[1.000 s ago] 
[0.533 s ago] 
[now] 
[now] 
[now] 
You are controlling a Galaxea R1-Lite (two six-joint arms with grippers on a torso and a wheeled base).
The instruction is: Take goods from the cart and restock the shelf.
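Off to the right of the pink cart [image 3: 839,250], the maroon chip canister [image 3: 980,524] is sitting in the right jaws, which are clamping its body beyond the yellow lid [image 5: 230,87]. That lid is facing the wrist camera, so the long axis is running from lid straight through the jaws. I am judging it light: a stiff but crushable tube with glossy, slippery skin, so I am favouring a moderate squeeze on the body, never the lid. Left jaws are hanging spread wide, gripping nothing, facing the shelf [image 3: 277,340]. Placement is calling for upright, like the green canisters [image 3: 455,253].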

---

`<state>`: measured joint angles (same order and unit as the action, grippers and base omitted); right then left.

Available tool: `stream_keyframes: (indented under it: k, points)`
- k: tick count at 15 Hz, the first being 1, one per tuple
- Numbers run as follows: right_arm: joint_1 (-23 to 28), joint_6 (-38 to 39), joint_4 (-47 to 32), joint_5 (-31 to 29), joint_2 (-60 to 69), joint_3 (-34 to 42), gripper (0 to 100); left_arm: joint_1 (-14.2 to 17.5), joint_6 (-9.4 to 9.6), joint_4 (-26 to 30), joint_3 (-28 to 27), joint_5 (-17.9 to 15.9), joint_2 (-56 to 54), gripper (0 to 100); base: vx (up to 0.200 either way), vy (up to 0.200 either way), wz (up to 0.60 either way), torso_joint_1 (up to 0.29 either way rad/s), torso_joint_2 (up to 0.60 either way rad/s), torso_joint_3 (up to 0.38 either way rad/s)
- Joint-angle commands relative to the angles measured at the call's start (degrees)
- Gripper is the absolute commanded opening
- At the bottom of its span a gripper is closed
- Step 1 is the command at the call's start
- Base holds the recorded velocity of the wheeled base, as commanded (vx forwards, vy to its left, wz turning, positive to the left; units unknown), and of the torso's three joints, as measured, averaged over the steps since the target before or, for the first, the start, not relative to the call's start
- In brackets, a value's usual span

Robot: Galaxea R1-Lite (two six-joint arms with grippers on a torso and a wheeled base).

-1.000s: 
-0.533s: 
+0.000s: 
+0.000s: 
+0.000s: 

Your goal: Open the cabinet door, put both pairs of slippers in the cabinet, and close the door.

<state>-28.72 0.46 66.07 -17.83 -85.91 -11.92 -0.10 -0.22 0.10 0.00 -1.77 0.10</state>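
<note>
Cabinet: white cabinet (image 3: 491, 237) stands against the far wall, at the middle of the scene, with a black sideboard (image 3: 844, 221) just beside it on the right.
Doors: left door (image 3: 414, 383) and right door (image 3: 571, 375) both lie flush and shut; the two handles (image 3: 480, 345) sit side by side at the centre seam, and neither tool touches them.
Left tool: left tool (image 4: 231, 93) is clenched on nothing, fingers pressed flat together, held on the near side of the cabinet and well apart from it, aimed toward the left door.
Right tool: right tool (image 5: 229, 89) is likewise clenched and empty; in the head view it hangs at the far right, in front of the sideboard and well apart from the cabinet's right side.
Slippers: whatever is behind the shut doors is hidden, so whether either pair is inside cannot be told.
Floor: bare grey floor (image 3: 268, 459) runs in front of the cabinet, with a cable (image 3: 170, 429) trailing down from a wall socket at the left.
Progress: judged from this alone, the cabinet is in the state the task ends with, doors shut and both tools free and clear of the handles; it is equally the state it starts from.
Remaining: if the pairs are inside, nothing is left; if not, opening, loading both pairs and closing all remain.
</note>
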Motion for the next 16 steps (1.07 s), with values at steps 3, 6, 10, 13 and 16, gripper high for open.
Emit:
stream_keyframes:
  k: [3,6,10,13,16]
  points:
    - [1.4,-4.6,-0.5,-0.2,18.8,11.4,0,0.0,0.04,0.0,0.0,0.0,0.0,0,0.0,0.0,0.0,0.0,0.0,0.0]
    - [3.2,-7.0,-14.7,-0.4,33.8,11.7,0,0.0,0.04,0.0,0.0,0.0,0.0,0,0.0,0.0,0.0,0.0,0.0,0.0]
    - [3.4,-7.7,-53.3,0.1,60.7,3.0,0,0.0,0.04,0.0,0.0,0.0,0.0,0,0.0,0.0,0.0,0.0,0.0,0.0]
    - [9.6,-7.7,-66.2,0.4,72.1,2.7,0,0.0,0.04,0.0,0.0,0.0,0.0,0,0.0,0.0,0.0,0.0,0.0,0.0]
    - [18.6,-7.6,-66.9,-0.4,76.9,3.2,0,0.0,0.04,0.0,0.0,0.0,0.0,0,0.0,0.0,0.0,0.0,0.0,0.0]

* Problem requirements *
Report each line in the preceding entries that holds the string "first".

* Task answer *
- k: tick count at 15 Hz, the first being 1, one per tuple
- Base holds the recorded velocity of the wheeled base, as commanded (vx forwards, vy to its left, wz turning, positive to the left; units unknown), and of the torso's three joints, as measured, averaged over the steps since the target before or, for the first, the start, not relative to the call's start

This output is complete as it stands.